PROBLEM DESCRIPTION
Reproduce the entries shown below only from the line with "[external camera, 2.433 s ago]" down to the line with "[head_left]", keeping both end lines and copying each one exactly.

Recorded data
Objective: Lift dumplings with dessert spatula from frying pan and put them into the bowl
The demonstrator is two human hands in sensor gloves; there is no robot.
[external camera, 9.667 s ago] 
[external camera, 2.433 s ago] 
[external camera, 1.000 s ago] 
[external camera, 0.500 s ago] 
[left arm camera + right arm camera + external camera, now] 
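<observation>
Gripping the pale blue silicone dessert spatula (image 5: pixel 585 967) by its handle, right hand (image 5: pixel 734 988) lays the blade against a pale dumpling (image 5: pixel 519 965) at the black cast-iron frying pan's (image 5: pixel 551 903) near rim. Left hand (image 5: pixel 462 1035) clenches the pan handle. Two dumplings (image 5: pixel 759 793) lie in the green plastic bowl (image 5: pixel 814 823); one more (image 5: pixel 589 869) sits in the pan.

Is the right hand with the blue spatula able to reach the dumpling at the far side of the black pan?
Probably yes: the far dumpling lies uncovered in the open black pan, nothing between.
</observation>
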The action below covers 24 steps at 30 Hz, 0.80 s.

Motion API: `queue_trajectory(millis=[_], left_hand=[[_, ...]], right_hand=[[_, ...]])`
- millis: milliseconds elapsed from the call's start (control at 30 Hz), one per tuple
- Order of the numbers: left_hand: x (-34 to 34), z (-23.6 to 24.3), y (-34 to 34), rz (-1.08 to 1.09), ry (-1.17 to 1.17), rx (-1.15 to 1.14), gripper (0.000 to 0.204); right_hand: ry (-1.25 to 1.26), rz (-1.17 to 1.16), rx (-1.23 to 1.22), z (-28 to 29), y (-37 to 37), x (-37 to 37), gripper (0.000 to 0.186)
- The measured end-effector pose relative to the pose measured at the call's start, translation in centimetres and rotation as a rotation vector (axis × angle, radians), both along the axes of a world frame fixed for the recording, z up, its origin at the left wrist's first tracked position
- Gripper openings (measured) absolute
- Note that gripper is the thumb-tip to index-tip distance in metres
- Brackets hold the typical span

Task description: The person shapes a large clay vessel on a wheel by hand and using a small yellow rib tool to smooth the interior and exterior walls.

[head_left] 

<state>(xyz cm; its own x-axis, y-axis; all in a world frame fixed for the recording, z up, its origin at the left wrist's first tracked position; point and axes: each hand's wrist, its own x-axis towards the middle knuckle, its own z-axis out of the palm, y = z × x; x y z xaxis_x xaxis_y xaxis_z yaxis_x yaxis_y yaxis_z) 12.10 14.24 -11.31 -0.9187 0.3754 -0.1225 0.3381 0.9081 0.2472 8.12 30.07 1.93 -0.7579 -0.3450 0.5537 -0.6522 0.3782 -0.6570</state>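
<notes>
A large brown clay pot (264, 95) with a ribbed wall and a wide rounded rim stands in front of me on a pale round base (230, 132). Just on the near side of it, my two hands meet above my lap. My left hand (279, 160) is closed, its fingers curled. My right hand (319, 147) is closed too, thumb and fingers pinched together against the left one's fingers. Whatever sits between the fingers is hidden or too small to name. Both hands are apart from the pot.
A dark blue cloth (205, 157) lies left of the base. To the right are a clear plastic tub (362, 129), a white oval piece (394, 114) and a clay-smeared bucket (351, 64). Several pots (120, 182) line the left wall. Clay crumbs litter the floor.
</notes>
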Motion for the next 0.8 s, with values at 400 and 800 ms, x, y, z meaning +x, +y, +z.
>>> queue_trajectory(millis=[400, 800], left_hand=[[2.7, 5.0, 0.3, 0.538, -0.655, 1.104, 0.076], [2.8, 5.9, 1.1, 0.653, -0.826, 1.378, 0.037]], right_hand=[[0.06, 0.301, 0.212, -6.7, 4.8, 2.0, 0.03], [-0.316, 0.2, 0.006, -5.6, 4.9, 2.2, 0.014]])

OUTPUT FOR THIS TASK
[external camera, 2.433 s ago] 
[external camera, 1.000 s ago] 
[external camera, 0.500 s ago] 
[left arm camera + right arm camera + external camera, now] 
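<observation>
Gripping the pale blue silicone dessert spatula (image 5: pixel 585 967) by its handle, right hand (image 5: pixel 734 988) lays the blade against a pale dumpling (image 5: pixel 519 965) at the black cast-iron frying pan's (image 5: pixel 551 903) near rim. Left hand (image 5: pixel 462 1035) clenches the pan handle. Two dumplings (image 5: pixel 759 793) lie in the green plastic bowl (image 5: pixel 814 823); one more (image 5: pixel 589 869) sits in the pan.

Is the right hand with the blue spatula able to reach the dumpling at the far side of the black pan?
Probably yes: the far dumpling lies uncovered in the open black pan, nothing between.
</observation>
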The action below covers 24 steps at 30 Hz, 0.80 s.

Motion API: `queue_trajectory(millis=[_], left_hand=[[_, ...]], right_hand=[[_, ...]])`
- millis: milliseconds elapsed from the call's start (control at 30 Hz), one per tuple
- Order of the numbers: left_hand: x (-34 to 34), z (-23.6 to 24.3), y (-34 to 34), rz (-1.08 to 1.09), ry (-1.17 to 1.17), rx (-1.15 to 1.14), gripper (0.000 to 0.204); right_hand: ry (-1.25 to 1.26), rz (-1.17 to 1.16), rx (-1.23 to 1.22), z (-28 to 29), y (-37 to 37), x (-37 to 37), gripper (0.000 to 0.186)
- The measured end-effector pose relative to the pose measured at the call's start, translation in centimetres and rotation as a rotation vector (axis × angle, radians), both along the axes of a world frame fixed for the recording, z up, its origin at the left wrist's first tracked position
- Gripper openings (measured) absolute
- Note that gripper is the thumb-tip to index-tip distance in metres
- Brackets hold the typical span

Task description: The person shapes a large clay vessel on a wheel by hand and using a small yellow rib tool to smooth the interior and exterior walls.

[head_left] 

That makes the output complete.